In the entries below, the lines from the one with "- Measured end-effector" through the one with "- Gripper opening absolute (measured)" are to be copied exactly; both ends count.

(Stored entries)
------------------------------------
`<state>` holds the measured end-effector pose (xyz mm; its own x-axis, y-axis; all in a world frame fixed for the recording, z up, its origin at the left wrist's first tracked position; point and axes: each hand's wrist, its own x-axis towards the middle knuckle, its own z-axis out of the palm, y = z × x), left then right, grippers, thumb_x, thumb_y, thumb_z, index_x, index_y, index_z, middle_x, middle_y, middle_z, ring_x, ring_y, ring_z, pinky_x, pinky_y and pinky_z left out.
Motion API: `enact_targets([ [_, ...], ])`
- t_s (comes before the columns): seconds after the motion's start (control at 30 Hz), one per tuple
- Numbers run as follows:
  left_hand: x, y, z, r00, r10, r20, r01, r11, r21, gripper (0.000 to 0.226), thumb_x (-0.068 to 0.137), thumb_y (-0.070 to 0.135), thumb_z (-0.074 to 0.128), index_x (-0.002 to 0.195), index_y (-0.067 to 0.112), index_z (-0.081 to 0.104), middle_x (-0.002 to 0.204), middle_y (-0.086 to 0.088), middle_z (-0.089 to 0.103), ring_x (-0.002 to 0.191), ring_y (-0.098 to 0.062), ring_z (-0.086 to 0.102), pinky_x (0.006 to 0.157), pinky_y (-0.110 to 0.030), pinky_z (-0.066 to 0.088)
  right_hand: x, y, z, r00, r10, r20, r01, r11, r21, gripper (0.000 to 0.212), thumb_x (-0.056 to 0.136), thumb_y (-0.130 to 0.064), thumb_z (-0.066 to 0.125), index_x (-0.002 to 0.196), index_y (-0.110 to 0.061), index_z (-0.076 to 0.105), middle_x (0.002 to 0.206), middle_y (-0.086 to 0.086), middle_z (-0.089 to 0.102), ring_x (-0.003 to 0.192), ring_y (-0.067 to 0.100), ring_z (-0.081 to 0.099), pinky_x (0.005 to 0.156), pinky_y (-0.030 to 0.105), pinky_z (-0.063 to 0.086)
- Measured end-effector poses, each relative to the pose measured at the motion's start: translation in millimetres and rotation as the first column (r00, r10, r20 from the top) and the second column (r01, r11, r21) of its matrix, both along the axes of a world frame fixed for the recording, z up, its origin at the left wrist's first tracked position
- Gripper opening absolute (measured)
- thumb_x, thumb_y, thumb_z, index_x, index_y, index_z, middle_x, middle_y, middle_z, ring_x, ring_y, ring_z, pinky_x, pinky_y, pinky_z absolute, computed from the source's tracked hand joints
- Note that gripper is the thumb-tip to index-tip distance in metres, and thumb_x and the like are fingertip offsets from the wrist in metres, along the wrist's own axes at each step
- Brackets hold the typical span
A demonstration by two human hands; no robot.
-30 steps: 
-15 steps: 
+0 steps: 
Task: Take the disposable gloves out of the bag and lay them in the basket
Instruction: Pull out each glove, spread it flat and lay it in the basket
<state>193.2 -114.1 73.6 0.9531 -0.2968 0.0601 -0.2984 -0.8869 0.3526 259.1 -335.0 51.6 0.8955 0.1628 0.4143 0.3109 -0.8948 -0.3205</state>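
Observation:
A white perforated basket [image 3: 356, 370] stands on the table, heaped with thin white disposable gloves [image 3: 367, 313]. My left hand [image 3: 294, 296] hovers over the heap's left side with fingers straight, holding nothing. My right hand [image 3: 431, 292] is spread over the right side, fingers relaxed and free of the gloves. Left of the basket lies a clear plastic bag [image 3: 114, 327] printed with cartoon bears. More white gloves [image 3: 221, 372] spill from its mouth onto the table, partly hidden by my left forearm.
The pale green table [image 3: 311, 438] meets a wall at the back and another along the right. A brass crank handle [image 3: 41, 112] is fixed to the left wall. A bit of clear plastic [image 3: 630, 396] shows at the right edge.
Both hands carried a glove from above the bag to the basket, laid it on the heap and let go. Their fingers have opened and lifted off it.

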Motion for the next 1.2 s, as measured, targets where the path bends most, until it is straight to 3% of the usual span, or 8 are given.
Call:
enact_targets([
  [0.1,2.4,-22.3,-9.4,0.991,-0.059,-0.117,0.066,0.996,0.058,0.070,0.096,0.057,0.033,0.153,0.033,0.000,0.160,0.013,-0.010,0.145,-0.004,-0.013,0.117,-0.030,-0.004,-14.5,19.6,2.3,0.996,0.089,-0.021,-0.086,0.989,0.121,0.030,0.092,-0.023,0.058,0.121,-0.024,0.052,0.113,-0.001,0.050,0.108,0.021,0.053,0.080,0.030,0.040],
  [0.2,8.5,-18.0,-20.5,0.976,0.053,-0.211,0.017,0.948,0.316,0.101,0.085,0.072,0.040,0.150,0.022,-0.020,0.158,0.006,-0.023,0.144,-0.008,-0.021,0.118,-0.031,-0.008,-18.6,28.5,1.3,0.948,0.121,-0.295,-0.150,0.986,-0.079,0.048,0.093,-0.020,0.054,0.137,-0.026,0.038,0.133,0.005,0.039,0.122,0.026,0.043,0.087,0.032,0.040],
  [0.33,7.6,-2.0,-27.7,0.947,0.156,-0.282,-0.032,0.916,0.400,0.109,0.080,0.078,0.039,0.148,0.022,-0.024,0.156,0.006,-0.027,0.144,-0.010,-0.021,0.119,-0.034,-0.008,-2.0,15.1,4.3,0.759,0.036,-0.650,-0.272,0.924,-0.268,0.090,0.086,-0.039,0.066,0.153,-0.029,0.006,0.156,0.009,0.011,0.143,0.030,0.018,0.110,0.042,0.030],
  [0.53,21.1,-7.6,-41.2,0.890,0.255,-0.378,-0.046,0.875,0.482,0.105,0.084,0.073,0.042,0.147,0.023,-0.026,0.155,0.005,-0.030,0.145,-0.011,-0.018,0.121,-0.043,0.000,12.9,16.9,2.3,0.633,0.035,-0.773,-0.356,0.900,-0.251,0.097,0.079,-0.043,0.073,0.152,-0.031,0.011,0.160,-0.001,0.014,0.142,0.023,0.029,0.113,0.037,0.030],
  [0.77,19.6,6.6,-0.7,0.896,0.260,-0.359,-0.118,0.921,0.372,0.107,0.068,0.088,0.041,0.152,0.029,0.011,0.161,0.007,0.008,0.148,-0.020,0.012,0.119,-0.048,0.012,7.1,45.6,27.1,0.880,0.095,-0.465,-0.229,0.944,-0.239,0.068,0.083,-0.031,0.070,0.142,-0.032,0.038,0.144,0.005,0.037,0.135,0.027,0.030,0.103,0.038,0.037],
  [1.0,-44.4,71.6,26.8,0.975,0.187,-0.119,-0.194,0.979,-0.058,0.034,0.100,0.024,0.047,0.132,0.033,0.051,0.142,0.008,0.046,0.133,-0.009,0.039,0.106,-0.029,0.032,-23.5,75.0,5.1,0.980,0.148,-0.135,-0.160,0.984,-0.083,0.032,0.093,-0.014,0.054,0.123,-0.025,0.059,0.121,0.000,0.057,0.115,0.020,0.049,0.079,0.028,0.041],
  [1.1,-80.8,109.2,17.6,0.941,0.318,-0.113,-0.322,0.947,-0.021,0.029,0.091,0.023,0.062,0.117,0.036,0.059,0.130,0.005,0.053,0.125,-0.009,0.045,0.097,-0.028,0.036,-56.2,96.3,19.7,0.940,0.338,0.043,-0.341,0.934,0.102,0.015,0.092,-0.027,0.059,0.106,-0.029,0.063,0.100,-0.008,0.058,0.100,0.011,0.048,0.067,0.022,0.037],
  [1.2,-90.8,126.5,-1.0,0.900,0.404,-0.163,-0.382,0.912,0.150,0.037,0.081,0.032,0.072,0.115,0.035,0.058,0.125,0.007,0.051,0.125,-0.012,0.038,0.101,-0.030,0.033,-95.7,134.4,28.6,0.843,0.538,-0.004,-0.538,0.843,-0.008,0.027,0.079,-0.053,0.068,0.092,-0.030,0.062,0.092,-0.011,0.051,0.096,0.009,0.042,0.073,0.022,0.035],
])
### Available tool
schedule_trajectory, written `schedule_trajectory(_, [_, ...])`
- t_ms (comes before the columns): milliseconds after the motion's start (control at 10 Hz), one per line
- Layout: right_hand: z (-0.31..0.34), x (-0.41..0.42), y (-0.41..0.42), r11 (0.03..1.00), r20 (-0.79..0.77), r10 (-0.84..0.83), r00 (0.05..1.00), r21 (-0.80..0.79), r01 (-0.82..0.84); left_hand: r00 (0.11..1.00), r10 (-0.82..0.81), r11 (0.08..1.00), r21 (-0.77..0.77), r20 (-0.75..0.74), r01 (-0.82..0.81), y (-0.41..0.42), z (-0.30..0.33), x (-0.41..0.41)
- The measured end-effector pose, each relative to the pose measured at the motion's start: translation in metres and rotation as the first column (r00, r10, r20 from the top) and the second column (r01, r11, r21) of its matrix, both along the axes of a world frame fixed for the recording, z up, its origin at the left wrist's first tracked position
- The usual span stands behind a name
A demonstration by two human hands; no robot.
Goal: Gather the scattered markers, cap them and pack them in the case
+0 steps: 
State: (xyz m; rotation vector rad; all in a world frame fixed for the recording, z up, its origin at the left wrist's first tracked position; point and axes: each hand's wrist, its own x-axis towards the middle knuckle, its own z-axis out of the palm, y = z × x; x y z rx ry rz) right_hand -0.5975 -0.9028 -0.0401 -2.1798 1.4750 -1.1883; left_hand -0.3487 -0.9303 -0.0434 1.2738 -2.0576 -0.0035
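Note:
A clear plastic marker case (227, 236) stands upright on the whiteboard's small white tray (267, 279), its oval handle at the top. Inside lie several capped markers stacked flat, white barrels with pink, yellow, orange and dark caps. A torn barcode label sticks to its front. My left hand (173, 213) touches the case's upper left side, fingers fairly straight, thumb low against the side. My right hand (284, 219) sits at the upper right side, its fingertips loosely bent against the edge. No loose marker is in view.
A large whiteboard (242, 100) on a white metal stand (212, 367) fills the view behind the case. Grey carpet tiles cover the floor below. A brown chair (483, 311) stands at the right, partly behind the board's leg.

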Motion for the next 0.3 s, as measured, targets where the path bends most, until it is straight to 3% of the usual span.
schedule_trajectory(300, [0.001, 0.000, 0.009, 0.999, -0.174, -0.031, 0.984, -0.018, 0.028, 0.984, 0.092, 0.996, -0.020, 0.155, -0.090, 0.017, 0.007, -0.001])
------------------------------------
Problem solution ->
- Measured end-effector poses, each relative to the pose measured at the motion's start: translation in millimetres and rotation as the first column (r00, r10, r20 from the top) and the second column (r01, r11, r21) of its matrix, both along the axes of a world frame fixed for the recording, z up, its origin at the left wrist's first tracked position
- Gripper opening absolute (measured)

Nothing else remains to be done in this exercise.